Sharma, who will continue his UN engagement until COP 27 convenes in Sharm el-Sheikh, Egypt in just under two weeks, took questions from MPs on the UK government’s emission reduction plans just minutes after he was dumped from cabinet, the Belfast Telegraph reports.
“In terms of new oil and gas licences, I think what the UK government, indeed every government, has to demonstrate is how are the policies that we’re putting forward consistent with legally binding commitments on, in our case, getting to net-zero by 2050, or indeed our near-term carbon budgets,” Sharma said. “The onus is very much on the government to explain and demonstrate how any of these policies are indeed consistent with the legally binding commitments.”
That was while official data showed the UK on track to “emit nearly double the amount of [carbon] pollution as it should do under its 2030s goals,” the Evening Standard writes. Government plans are built on a commitment to cut emissions 58% from 1990 levels by 2032, and 77% by 2037. But the latest numbers from Rees-Mogg’s former ministry show those targets “will be missed by 73 million tonnes of greenhouse gases, a 56% reduction on 1990 levels.”
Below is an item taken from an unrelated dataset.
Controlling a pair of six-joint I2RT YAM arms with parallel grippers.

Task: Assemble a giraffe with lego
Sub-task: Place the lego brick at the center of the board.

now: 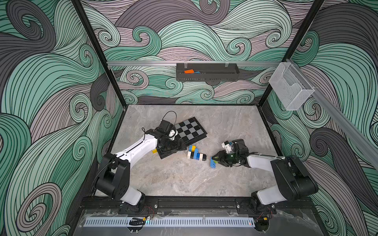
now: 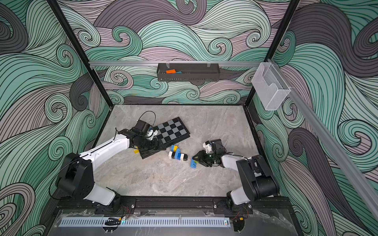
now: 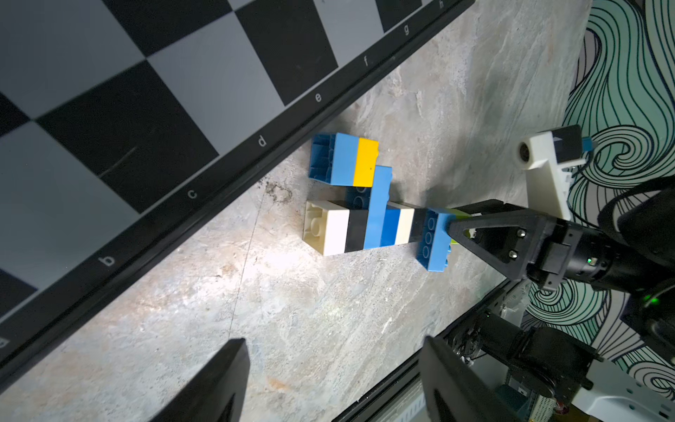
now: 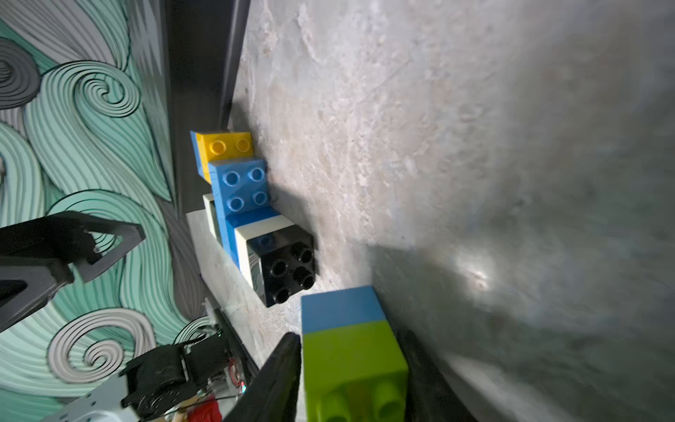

In an assessment published yesterday, East Grinstead, UK-based edie.net lists the fracking ban as the first of seven “pressing green policy challenges” on Sunak’s to-do list. The rest of the list includes:
• Allaying farmers’ concerns that the UK environment ministry would scrap a new subsidy plan aimed at boosting nature protection, alongside measures to severely restrict solar development on agricultural lands;
• Next steps on a set of environmental targets that its proponents admitted were not science-based, comprehensive, or ambitious;
• Avoiding a “race to the bottom” on post-Brexit environmental and workplace standards;
• Making energy efficiency a priority;
• Adopting an energy security bill that would reduce investment risk for technologies ranging from low-carbon hydrogen to carbon capture and storage;
• Correcting the national net-zero strategy after the British High Court deemed it “unlawful” in a July, 2022 ruling.